> [What the exercise asks] Transcribe the listing word for word. Begin at its first line and end with the line containing "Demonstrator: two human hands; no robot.".

> [Dataset section]
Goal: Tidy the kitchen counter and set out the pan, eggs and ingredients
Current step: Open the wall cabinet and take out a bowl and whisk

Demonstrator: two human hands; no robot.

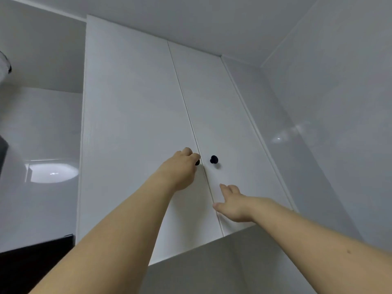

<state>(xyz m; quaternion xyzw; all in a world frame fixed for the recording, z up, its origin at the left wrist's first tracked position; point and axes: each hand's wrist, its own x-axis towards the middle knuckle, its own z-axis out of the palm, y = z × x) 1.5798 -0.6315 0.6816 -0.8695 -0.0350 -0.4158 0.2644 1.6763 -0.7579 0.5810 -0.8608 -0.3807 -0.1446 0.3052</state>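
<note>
The camera looks steeply up at a white wall cupboard (131, 124) with two tall doors, both closed, meeting at a narrow seam that runs down the middle. Each door carries a small black knob near the seam. The left hand (182, 168) is raised to the left door (127, 102), its fingers curled round that door's knob (197, 162), which is mostly hidden behind the fingertips. The right door's knob (214, 159) sits free, just beside the left hand. The right hand (232, 205) is lower down, in front of the right door (214, 102) near its bottom edge; its fingers are spread and loose and it holds nothing, the thumb pointing toward the seam. Whether its fingertips touch the door cannot be told. Glossy white wall tiles (331, 124) flank the cupboard on both sides. The pan, eggs and ingredients are nowhere in this view
</note>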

> [Your response]
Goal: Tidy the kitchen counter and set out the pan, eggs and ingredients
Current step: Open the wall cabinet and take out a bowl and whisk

Demonstrator: two human hands; no robot.

The complete answer has been given.